▶ Your goal: Give the data again exactly as written, skipping any pictures.

▶ Data below:
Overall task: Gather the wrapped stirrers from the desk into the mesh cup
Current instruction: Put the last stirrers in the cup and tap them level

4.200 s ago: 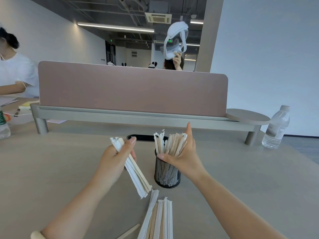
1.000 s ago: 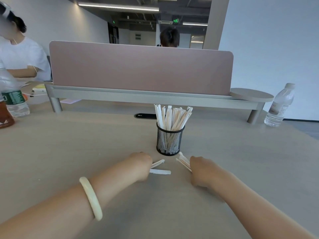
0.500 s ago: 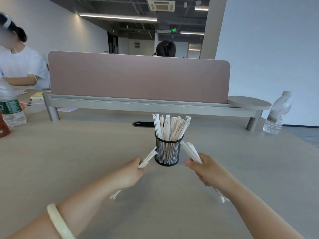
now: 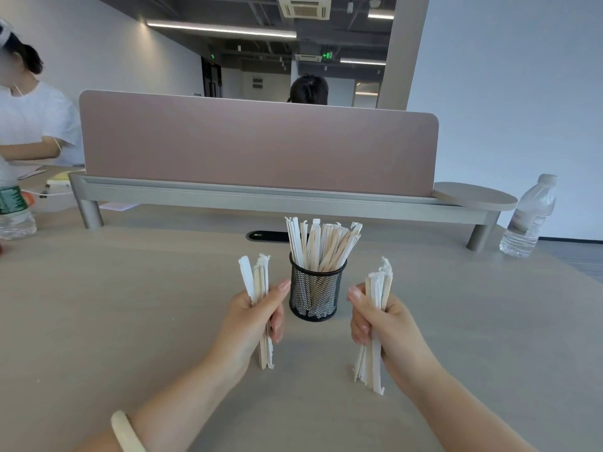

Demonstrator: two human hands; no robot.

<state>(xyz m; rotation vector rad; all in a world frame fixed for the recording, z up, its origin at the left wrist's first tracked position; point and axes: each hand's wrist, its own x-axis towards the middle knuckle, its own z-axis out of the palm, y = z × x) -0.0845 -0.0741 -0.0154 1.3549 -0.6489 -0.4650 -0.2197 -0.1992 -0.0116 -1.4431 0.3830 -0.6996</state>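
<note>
A black mesh cup (image 4: pixel 315 296) stands on the beige desk (image 4: pixel 114 314), packed with several paper-wrapped wooden stirrers (image 4: pixel 321 243) that fan out above its rim. My left hand (image 4: pixel 253 316) is just left of the cup, shut on a small upright bundle of wrapped stirrers (image 4: pixel 259 277) whose lower ends rest on the desk. My right hand (image 4: pixel 380 318) is just right of the cup, shut on a second upright bundle of wrapped stirrers (image 4: pixel 378 282), its lower ends also touching the desk.
A mauve divider screen (image 4: pixel 257 145) on a grey rail crosses the back of the desk. A clear water bottle (image 4: pixel 528 216) stands at the far right, another bottle (image 4: pixel 13 210) at the far left. A person in white (image 4: pixel 29 122) sits at back left.
Both hands have picked stirrers up off the desk, raised them from slanted to upright, and stood the bundles on end either side of the cup.
</note>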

▶ Solution to the exercise:
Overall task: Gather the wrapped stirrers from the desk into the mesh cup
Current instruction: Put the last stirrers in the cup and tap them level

4.200 s ago: 
1.000 s ago: 
0.500 s ago: 
now: 

Demonstrator: two human hands; no robot.

<state>(xyz m; rotation vector rad; all in a world frame fixed for the recording, z up, its origin at the left wrist's first tracked position; point and axes: each hand's wrist, its own x-axis towards the middle knuckle, its own z-axis out of the palm, y = z × x) -0.0845 -0.0741 -0.0154 1.3549 -0.6489 -0.4650 -0.2197 -0.1992 -0.0116 -1.4431 0.3830 -0.6996</state>
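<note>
A black mesh cup (image 4: pixel 315 296) stands on the beige desk (image 4: pixel 114 314), packed with several paper-wrapped wooden stirrers (image 4: pixel 321 243) that fan out above its rim. My left hand (image 4: pixel 253 316) is just left of the cup, shut on a small upright bundle of wrapped stirrers (image 4: pixel 259 277) whose lower ends rest on the desk. My right hand (image 4: pixel 380 318) is just right of the cup, shut on a second upright bundle of wrapped stirrers (image 4: pixel 378 282), its lower ends also touching the desk.
A mauve divider screen (image 4: pixel 257 145) on a grey rail crosses the back of the desk. A clear water bottle (image 4: pixel 528 216) stands at the far right, another bottle (image 4: pixel 13 210) at the far left. A person in white (image 4: pixel 29 122) sits at back left.
Both hands have picked stirrers up off the desk, raised them from slanted to upright, and stood the bundles on end either side of the cup.
</note>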

The output has been given in full.